So, despite all the current news, there is a part of me which is feeling good that we have passed through the waters and reached some kind of safe shore, even if we are all still a little shell shocked. We all have stories to tell of what we learned living through a pandemic, about how we changed and who we lost. As 10,000 of us gather to listen to some great country music this weekend in Glasgow, it may be that some of these stories will return as the songs hit home. The world is a different place now. We know things we certainly didn’t know two years ago and the songs we loved then may have new twists as we listen again.

Country to Country 2022 | Events | Glasgow | OVO Hydro

On this week’s Another Country I’ll be telling you news about what our involvement in C2C will be. I’ll let you know live on this Tuesday’s show how you might be able to join us for our limited coverage. The good news is it looks likely we will be seeing each other at some point in the foyer of BBC’s HQ at Pacific Quay. It has, however, been an uphill task trying to pull all of this together despite Covid being less of a threat than it was a couple of months ago. Artists are naturally reluctant to break out of well maintained safety bubbles and the BBC building is still getting back on its feet after two years of all but essential staff working from home. So…keep your fingers crossed. If you don’t make it to see any of our events I hope you will join me at The Hydro, where I will again be introducing events from the stage.

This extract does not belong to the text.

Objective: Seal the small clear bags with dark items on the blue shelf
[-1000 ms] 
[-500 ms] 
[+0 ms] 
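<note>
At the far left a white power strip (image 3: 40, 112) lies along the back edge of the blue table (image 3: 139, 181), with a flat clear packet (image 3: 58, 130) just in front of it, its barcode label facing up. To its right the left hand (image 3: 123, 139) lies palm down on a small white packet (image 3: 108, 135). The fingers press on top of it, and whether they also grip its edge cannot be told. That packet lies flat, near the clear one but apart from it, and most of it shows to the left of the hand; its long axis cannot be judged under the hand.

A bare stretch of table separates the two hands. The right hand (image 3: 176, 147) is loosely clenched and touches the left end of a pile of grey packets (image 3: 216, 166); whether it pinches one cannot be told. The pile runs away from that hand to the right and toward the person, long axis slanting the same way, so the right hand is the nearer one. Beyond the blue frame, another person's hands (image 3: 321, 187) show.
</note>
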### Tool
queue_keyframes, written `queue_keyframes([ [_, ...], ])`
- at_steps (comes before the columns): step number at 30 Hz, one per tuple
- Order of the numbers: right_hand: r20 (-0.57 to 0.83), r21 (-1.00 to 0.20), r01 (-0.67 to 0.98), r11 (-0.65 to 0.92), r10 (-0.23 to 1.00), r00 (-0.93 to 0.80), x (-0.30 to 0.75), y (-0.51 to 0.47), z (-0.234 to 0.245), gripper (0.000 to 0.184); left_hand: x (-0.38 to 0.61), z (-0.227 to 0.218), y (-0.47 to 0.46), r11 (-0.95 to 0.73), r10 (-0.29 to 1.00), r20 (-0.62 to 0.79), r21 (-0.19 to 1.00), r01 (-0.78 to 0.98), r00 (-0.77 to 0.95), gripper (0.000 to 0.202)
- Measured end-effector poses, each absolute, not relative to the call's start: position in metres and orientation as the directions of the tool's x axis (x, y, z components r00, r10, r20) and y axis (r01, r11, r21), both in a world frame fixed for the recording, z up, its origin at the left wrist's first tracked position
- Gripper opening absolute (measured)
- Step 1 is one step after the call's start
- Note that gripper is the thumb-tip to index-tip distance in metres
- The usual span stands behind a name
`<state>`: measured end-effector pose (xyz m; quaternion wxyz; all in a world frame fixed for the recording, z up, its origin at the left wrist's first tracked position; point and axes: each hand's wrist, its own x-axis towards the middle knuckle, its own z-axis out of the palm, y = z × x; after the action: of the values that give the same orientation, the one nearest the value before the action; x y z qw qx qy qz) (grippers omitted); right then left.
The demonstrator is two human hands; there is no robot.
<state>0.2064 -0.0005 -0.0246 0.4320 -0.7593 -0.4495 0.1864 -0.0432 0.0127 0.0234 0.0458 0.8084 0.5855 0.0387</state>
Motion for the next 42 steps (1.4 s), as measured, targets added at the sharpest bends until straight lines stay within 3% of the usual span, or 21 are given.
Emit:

This Tuesday night I’ll aim to remind you about how special C2C can be by introducing you to the lineup for this year’s festival. There are some great new artists coming to the Hydro as well as some country superstars. Listen out for tracks by Darius Rucker, Luke Combs, Ashley McBryde, Miranda Lambert and Tenille Townes. We’ll even have time to take you down a beautiful diversion of Guy Clark songs too.

It’s going to be a great Glasgow weekend and you can get yourself in the mood by joining me live on BBC Radio Scotland this Tuesday evening from five past eight.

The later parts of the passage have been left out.